Quantum mechanical study on the facial selectivity of dioxa and trioxa cage molecules

Abstract

High facial selectivity (> 99%) of nucleophilic addition to the carbonyl groups of the title compounds (1 and 2) has been achieved for the novel trioxa cage 2, but not for the dioxa 1. Similar experimental observations were made for the carbene addition to the double bonds of cage compounds, 3 and 4. Calculations were carried out for the cage compounds and their reaction transition structures, with LiH as a nucleophile and :CCl2 as an attacking carbene.
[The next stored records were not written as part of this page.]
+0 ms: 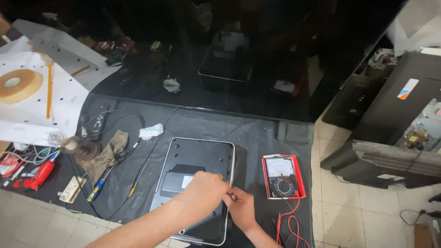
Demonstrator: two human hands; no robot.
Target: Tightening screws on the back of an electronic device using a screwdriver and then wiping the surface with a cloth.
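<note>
A dark grey flat device (197, 158) with a silver rim lies back-side up on a black mat, low in the middle of the head view. My left hand (204, 190) rests on its lower right part, fingers curled toward the right edge. My right hand (240, 207) meets it at that edge, fingertips pinched together on something too small to make out. A red-cased analog multimeter (282, 176) lies just right of the device, its red and black leads (288, 225) trailing down past my right wrist.
Left of the device lie a blue-and-yellow screwdriver (97, 189), a thin screwdriver (137, 181), a brown rag (108, 154), a crumpled tissue (150, 132) and a red tool (42, 173). A tape roll (18, 85) sits on white sheets. A large dark glossy panel (239, 59) lies behind; black casings (395, 138) stand right.
</note>
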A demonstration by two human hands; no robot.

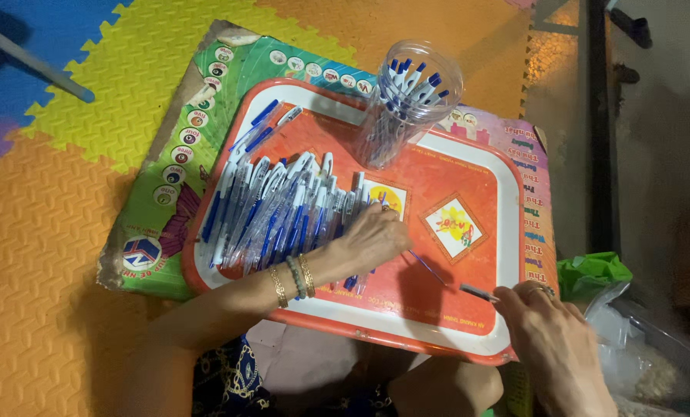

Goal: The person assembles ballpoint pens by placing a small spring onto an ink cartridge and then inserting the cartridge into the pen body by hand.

The calculated facial preference for nucleophilic and carbene addition agreed well with experimental results. The origins of facial selectivity are examined from the viewpoints of structure, frontier orbitals, and molecular electrostatic potential of the reactants, as well as strain, electrostatic, and hyperconjugation effects in the transition state;For dioxa cages; the structural facial difference around the reaction center is minor, but the electronic difference of syn and anti faces generated by the two remote oxygen atoms is clearly demonstrated via frontier orbital and MEP analyses. For trioxa cages, the close proximity of the third ether oxygen (O-s) to the reaction center brings large structural and electronic changes around the reaction center. The calculated electrostatic and strain energy differences of syn and anti transition structures are significantly larger for trioxa cages than for the dioxa cages. Therefore, they both contribute to the enhanced facial selectivity of trioxa compounds. Finally, analysis of hyperconjugative stabilization in transition structures reveals the danger of relying solely on Cieplak or Anh models in rationalization of facial selectivity, especially when nonequivalent steric and electrostatic effects as those present in the trioxa systems are involved.